In another embodiment of the invention, the process for scavenging hydrogen sulfide and/or mercaptans from a hydrocarbon medium is carried out by the above composition additionally in the presence of a transition metal in a high oxidation state, such as, for example, cobalt, copper, iron, manganese or vanadium or mixtures thereof. The transition metal is preferably selected from the group comprising: co (+3), Cu (+2), Fe (+3), Mn (≧ +3) or V (≧ +3) and combinations thereof. The transition metals can be used, for example, in the form of water-soluble salts or complexes.
When the fluid containing hydrogen sulphide and/or mercaptans is a hydrocarbon, the hydrocarbon feedstock may for example be selected from the group comprising: crude oil, water/oil emulsions, residual fuels, straight run and cracked distillates, low molecular hydrocarbons, aromatic solvents, and gaseous hydrocarbon mixtures.

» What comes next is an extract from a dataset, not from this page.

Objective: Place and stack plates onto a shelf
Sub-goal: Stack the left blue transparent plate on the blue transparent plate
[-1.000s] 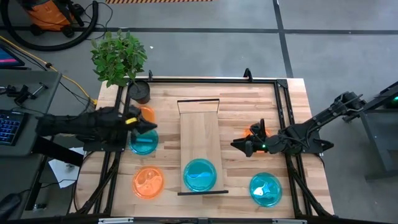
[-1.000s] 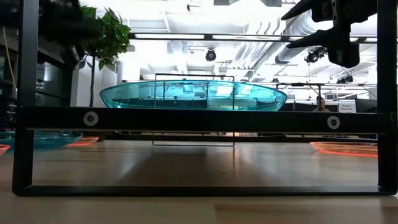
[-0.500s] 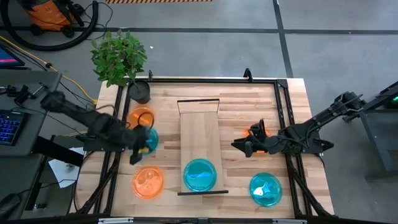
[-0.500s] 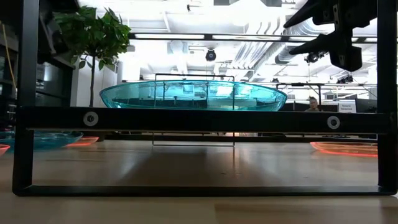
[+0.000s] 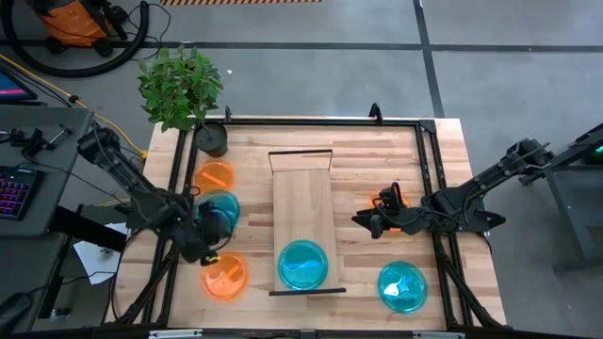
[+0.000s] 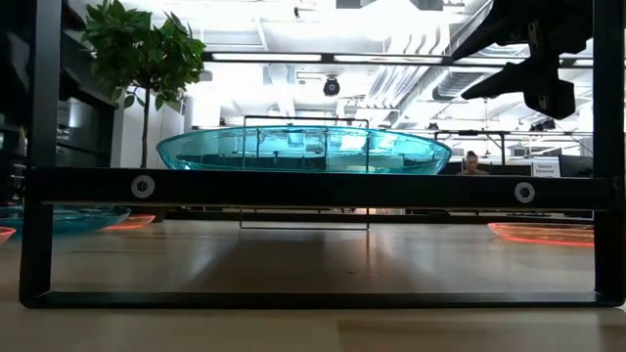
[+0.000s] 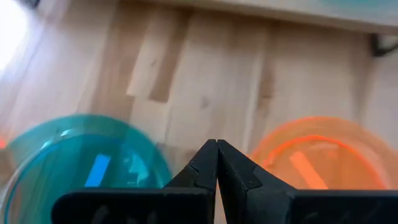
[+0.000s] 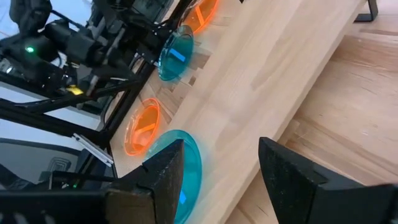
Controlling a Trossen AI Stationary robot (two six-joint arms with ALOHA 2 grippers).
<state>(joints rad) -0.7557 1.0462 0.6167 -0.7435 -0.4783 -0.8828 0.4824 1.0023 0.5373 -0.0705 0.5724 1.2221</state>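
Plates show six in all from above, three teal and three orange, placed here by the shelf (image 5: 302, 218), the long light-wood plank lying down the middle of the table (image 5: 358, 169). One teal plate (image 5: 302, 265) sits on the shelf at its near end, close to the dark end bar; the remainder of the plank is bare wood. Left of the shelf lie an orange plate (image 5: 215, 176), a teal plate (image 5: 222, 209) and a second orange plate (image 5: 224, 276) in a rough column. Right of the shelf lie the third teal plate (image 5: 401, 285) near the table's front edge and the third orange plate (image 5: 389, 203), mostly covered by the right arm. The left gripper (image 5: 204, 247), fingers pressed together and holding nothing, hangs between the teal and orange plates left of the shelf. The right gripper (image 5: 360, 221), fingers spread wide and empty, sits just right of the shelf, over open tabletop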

One embodiment of the process of the present invention is a process for the removal of sulfur-containing compounds contained in a hydrocarbon medium, wherein the sulfur-containing compounds are hydrogen sulfide, mercaptans or combinations thereof. The method comprises the following steps: contacting the hydrocarbon medium with an aqueous solution comprising at least one alkali metal nitrite and at least one organic nitrogen-containing scavenger; wherein the aqueous solution comprises from 5 wt.% to 35 wt.% of the at least one alkali metal nitrite and from 1 wt.% to 35 wt.% of the at least one organic nitrogen-containing scavenger. In other embodiments, the aqueous solution comprises 16 wt.% to 35.6 wt.% of the at least one alkali metal nitrite and 10.5 wt.% to 21 wt.% of the at least one organic nitrogen-containing scavenger, or 14 wt.% to 30.7 wt.% of the at least one alkali metal nitrite and 3.1 wt.% to 14 wt.% of the at least one organic nitrogen-containing scavenger.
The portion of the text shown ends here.